This symposium focuses on fundamental aspects and advanced applications of polymer gels, and provides an overview of this emerging field of materials science. Exciting developments of soft materials, including bio-inspired design principles and their applications will be discussed. Our ability to develop functional soft materials with tailored mechanical and biomedical properties is limited by the lack of understanding the relationship between the macroscopic properties and molecular architecture.
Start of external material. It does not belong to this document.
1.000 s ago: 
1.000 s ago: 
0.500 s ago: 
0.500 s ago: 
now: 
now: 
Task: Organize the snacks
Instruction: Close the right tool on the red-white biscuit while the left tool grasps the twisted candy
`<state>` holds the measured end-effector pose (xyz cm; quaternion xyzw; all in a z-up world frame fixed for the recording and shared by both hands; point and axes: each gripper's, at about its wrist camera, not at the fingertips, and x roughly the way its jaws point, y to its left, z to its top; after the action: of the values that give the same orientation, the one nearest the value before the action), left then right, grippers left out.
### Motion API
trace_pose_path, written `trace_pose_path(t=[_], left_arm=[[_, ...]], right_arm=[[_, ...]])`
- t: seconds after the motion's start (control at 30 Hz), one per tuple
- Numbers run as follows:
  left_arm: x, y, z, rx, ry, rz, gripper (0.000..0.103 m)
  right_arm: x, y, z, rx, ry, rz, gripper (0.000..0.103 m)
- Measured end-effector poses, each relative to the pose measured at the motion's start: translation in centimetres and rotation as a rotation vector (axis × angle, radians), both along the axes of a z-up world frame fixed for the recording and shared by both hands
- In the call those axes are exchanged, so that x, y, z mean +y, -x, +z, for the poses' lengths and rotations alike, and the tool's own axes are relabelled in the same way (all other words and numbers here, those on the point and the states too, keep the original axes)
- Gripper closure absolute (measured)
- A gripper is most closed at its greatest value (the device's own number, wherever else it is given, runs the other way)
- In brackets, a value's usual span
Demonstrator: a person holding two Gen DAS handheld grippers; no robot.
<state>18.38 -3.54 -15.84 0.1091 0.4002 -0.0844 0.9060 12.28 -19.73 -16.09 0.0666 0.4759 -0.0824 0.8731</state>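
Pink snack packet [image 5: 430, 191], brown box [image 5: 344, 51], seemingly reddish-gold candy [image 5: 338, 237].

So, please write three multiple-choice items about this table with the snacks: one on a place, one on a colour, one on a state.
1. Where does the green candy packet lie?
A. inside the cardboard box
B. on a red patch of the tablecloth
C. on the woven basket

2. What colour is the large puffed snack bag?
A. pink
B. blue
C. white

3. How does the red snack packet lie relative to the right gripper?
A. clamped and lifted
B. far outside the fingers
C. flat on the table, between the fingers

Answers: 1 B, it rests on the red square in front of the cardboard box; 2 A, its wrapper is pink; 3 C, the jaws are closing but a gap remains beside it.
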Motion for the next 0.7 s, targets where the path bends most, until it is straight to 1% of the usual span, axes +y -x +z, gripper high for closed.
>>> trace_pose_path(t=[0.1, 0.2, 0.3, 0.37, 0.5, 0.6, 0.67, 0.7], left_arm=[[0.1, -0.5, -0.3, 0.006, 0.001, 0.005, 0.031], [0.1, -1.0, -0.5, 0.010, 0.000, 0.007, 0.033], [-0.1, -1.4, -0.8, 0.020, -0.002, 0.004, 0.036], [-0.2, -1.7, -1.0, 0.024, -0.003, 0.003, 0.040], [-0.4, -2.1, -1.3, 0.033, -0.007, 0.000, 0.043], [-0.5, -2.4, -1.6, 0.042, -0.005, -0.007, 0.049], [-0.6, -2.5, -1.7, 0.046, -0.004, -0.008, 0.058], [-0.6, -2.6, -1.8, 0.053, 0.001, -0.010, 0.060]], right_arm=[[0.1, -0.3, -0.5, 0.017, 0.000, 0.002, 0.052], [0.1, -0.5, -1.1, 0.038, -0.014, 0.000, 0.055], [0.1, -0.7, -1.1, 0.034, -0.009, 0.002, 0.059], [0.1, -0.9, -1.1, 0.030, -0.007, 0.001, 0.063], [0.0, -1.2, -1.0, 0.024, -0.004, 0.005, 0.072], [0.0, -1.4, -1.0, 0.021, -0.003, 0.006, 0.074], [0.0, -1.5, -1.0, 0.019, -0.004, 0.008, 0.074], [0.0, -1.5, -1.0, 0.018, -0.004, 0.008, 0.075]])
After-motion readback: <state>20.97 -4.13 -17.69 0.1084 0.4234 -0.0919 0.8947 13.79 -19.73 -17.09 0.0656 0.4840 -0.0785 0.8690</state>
Even with the most advanced experimental techniques, it is challenging to predict the macroscopic behavior, physical, chemical and biological properties of complex gel systems. State-of art multi-scale modeling in combination with high performance computation enables us to overcome this limitation. Over the past decade hydrogel-based printing/bioprinting became a vital method in emerging technologies ranging from engineering to life sciences. It will be demonstrated that 3D/4D printing can be used in the design and fabrication of advanced functional materials in a customizable way. The meeting will focus on new design approaches and development of new types of materials for rapid prototyping.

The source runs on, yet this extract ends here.